Monday, June 22, 2009

~life~

Many people have to suffer so much everyday. Many people lose someone in their family, or someone that they really and truly love. It hurts, it sucks to have people go through it. It's not right for them to be hurt, going through all the sorrow and devistating time. People whom lose their wife, husband, child, is really sad. Every year they have to go on with life without their loved ones. Once there's a loss everything changes; the way you act, dress,etc. You notice how different things are from when they're there and when they're gone.

The loss of someone not only has to be death, but could be in moving, dumping, or something like that. No one likes it, but we have to deal with it. The person that you love(d) could of moved away because they had no choice. Or they could of dumped you because they didn't feel for you anymore; not as much as they probably use to. It gets pretty hard getting over those things, but eventually we will. Well, we won't, but it won't be as bad as it use to be.

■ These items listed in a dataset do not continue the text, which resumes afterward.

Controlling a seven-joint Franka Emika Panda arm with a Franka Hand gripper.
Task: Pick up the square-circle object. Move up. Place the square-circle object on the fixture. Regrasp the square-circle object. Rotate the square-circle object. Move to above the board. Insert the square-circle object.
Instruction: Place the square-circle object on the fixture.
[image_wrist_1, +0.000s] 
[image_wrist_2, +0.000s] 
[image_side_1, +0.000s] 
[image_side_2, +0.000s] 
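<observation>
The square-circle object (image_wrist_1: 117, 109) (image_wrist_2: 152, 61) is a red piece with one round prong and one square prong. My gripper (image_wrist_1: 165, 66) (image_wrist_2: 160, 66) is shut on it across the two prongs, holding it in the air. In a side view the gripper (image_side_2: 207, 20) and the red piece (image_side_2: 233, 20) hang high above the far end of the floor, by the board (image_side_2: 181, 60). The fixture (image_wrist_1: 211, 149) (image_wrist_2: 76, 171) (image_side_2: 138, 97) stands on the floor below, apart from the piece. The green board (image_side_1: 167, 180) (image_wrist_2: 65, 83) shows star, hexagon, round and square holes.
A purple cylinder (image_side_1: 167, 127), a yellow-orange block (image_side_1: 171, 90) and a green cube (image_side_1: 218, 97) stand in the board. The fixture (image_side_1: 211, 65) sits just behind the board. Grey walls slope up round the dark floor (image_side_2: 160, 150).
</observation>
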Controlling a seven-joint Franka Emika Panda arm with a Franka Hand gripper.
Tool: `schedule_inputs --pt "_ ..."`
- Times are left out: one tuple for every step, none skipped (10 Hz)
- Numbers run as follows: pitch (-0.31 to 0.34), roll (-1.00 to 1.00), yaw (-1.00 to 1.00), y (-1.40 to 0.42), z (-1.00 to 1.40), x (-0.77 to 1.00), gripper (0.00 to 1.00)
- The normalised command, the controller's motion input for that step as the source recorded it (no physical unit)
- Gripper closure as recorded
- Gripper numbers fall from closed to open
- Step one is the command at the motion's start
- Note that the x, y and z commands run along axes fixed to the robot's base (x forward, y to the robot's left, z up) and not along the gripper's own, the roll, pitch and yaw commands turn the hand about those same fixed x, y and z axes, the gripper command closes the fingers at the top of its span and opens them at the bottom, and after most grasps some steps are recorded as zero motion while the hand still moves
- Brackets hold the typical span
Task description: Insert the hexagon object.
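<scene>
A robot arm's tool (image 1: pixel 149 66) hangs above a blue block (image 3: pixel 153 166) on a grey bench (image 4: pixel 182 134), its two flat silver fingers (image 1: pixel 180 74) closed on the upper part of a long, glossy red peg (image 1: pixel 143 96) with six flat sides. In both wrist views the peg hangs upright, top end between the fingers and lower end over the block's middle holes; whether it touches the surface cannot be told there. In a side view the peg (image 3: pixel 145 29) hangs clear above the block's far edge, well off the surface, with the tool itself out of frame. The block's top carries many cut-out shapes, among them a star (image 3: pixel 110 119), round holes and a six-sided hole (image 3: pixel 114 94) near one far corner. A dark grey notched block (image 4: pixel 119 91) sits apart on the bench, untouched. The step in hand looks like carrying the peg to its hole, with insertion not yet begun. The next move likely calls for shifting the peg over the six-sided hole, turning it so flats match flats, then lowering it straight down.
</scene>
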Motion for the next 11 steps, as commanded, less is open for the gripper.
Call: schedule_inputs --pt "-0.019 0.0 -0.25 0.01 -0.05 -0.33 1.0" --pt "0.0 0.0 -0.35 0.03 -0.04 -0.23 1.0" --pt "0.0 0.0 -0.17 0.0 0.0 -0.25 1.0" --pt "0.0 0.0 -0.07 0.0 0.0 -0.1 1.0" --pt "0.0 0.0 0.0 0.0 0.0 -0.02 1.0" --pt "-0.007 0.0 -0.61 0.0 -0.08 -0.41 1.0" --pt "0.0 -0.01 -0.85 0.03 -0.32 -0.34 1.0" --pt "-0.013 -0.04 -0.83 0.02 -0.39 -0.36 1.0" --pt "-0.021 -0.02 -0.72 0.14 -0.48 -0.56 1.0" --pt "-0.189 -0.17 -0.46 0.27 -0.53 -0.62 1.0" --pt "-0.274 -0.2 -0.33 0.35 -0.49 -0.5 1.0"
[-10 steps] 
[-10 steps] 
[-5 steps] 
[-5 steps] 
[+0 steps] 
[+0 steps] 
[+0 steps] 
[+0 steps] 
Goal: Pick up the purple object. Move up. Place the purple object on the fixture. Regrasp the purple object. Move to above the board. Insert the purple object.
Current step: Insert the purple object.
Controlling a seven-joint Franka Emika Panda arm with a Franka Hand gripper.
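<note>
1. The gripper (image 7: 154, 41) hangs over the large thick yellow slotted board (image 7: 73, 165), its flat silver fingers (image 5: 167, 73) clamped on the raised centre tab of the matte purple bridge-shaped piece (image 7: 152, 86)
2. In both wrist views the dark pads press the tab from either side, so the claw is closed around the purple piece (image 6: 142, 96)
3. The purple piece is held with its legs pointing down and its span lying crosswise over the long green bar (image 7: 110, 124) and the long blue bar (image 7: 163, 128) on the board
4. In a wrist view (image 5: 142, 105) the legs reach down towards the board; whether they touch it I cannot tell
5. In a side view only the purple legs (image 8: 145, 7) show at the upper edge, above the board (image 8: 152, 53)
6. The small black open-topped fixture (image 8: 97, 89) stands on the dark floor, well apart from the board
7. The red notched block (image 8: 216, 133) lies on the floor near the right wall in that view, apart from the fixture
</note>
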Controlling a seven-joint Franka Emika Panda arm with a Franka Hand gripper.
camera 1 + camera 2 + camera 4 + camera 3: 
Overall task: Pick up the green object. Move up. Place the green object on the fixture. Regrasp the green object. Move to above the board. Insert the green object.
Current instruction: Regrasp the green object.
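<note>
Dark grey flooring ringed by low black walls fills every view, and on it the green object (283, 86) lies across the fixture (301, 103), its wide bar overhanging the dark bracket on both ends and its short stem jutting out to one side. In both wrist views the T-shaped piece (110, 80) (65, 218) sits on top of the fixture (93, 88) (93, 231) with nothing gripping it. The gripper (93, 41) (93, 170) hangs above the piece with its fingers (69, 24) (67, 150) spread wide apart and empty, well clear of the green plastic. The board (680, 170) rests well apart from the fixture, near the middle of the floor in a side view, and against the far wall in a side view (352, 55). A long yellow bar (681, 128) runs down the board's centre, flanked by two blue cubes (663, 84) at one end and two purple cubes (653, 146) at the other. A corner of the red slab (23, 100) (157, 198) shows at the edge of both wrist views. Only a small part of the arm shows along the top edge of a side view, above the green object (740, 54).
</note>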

No one is perfect, we're all the same. We all screw up, we all go through losses, and so on. It's part of life; I think it's to help us learn from our mistakes, or to move on from what had happened. We all hav e bills to pay, we all over do it. Women love to shop, so they might spend a little too much than they were hoping for. If people don't have a high income then it'll be hard to pay bills. Money is the main conflict for us right now; it's taking over a lot of things right now. It's what is causing for many stores and name-brand things to file for bankruptcy. The same thing with adventure parks; that makes it less fun for families who go on vacations.

I really don't know what to write about; I just wanted to put up a new blog. If you have any ideas on what I can type about, that'll be a great help.

signed
dbc,

Thursday, June 4, 2009

Is love what we think it is?

By the heading you'd think it's going to be an answer or a question. But, what you don't know is is that by the useful or not information I give you, it could be the answer. Or it could be the question stated with evidence.

By my own personal knowledge, people think love is between two people. In many cases it is, but in otherwords it really isn't. There can be love in a family which could be more than two. So, in which the love is between the two people can be anything. It could be: boy and girl, mother and daughter, father and daughter, mother and son, father and daughter, etc. You get the idea. If it's between two people, say boy and girl, then there's a whole different meaning of love than it is between mother and daughter;or something like that. The difference is: between boy and girl it's about partnership, care for one another, own roles to play, and so on. Between mother and daughter, or something like that, it's: care for the youngest, giving shelter for the younger one, feeding the younger one, helping the younger one to learn what he or she's suppose to, with a little bit of extra knowledge.

Love can actually be anything if you think about it. Okay, well not anything, but you know what I mean. Love can be between person and animal, person and person, animal and animal; it's what they think or know. Grown-ups think that kids are too young to know what love is. But, are they? I don't think so; if a kid grows up with a pet they grow love for the animal. They think/know the animal is their best friend. The kid can tell the animal anything and trust it not to tell anyone; the kid can/will show affectionate for the animal, the kid can/will care for the animal enough and hope for it not to die. That's love right there! What do grown-ups know about little kids not knowing what love is? Not like grown-ups know more about love than kids! Okay, i lied; grown-ups know more, but not as much as they think.

In my which my case is going, just about everyone knows what love is. It all just depends on how you're meaning it. It just depends on how you're wanting to mean it. I still have that question after writing all of that. I'm not sure if we/i/anyone knows what love is. You may think you know, but it may not be what you think it is (if that makes any sense). Just keep that in mind and tell me what you think about it.